For the second week running, Vince won the toss – but this time there was to be no run deluge on a greenish Ageas Bowl surface, with fifties from Ian Holland and Sam Northeast the acme of their investment from 98 overs of batting. Hampshire dug out solid foundations, 77 for 1 at lunch and 191 for 4 shortly before tea, but Middlesex’s four-pronged seam attack remained disciplined throughout and earned reward for their persistence.
The dismissal of Vince, coming in off the back of 231 at Grace Road, went some way to summing up both Hampshire’s position at the end of day one, and his own status in English batting folklore. Holland had just been chiselled out by Toby Roland-Jones after a dogged innings – his first fifty in 15 innings going back to 2019 – and Vince walked out with his side 128 for 3 and in need of an innings of substance. Instead, there nine balls of Vince doing Vincey things: a couple of breezy boundaries off Martin Andersson, either side of a cheeky play and miss, before he flirted with a short wide one and sent a top edge to slip.

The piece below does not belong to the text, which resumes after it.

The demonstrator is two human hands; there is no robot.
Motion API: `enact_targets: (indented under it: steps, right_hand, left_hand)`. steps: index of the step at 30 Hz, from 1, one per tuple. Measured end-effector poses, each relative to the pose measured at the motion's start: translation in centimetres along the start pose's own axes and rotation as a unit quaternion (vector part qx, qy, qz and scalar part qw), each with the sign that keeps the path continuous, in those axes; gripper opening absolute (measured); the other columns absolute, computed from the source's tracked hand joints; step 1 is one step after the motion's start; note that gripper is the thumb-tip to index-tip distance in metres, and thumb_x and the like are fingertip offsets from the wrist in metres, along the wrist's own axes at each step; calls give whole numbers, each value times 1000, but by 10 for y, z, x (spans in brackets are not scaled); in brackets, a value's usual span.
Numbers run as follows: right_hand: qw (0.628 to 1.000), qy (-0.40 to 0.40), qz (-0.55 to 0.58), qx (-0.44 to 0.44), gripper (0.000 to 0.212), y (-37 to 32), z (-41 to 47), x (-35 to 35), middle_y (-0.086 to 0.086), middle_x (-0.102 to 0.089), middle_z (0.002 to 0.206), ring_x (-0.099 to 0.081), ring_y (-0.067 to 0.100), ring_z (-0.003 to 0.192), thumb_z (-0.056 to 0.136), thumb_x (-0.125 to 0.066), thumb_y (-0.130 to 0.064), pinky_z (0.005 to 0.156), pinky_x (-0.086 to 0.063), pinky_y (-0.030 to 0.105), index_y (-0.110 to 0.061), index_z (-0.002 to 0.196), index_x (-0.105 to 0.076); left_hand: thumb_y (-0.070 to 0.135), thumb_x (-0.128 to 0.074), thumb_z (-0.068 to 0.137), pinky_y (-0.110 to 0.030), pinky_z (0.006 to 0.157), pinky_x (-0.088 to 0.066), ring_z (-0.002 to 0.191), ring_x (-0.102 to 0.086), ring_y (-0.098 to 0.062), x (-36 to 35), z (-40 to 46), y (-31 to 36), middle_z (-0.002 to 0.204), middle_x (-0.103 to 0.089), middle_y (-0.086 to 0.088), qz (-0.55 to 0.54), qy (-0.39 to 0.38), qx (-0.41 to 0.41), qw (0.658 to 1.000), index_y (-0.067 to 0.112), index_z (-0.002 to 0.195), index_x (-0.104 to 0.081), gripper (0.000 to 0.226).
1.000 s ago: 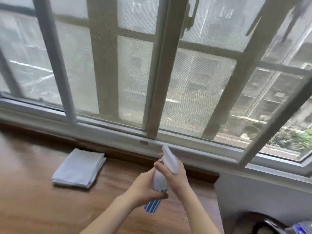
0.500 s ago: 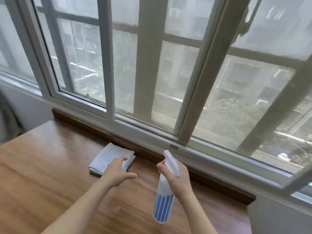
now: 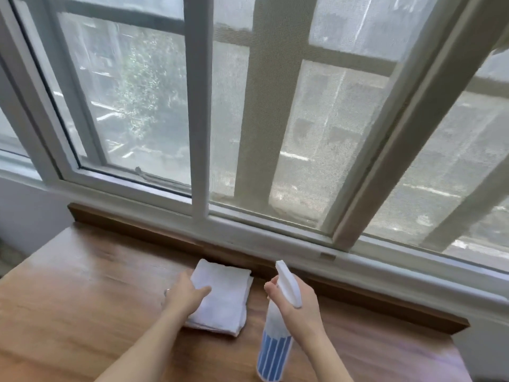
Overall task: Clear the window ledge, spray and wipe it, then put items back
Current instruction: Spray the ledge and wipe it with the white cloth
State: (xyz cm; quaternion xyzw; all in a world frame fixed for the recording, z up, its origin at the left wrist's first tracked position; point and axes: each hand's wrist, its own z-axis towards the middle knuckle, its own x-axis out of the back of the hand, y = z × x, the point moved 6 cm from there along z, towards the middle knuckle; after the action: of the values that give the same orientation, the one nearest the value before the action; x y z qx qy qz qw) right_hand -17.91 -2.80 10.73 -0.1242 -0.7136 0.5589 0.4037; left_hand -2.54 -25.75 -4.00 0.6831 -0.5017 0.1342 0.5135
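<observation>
Your right hand [image 3: 298, 299] is in the lower right of the frame, its fingers [image 3: 271, 285] wrapped round the neck of the white plastic spray bottle with blue vertical stripes [image 3: 275, 351]. The bottle hangs upright above the wood, its white trigger head [image 3: 287, 283] pointing up and left toward the window frame, its striped base near the bottom edge of the frame.

Your left hand [image 3: 186, 295] lies at lower centre, palm down on the folded white cloth [image 3: 223, 299]. Its fingers are stretched out fairly flat over the cloth's left half; whether they pinch the fabric cannot be told from this angle. A ring [image 3: 166, 292] shows at the hand's left edge.

The cloth rests flat on the brown wooden window ledge [image 3: 82, 285], which fills the lower part of the frame like a broad bench. The cloth's far edge lies close to the dark wooden strip [image 3: 143, 230] at the back of the ledge. Cloth and bottle are near each other but apart.

Above runs the white sliding window frame [image 3: 201, 133], with a grey mesh screen [image 3: 330, 133] across the centre and right panes.
</observation>
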Motion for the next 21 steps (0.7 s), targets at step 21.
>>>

Vince kicked the air, his frustration palpable. “I guess you’ve got to say it was a bit loose, really,” sighed Dave Allen, the Hampshire cricket historian, on the club’s livestream, in the manner of someone who has had to deliver similar verdicts rather more often than they would have liked. Northeast’s demise a little later on, feathering a cut to an innocuous Andersson delivery, belonged in the same category.
Middlesex were always likely to have provided a greater test for Hampshire’s batsmen than a callow Leicestershire bowling unit had managed last week; Roland-Jones was an England Test seamer of burgeoning repute before a succession of untimely injuries interrupted his progress, while Law was also able to bring in Steven Finn for his first first-class appearance since 2019. Tim Murtagh and Tom Helm made way, with Andersson stepping up as fourth seamer and Nathan Sowter’s legspin also favoured.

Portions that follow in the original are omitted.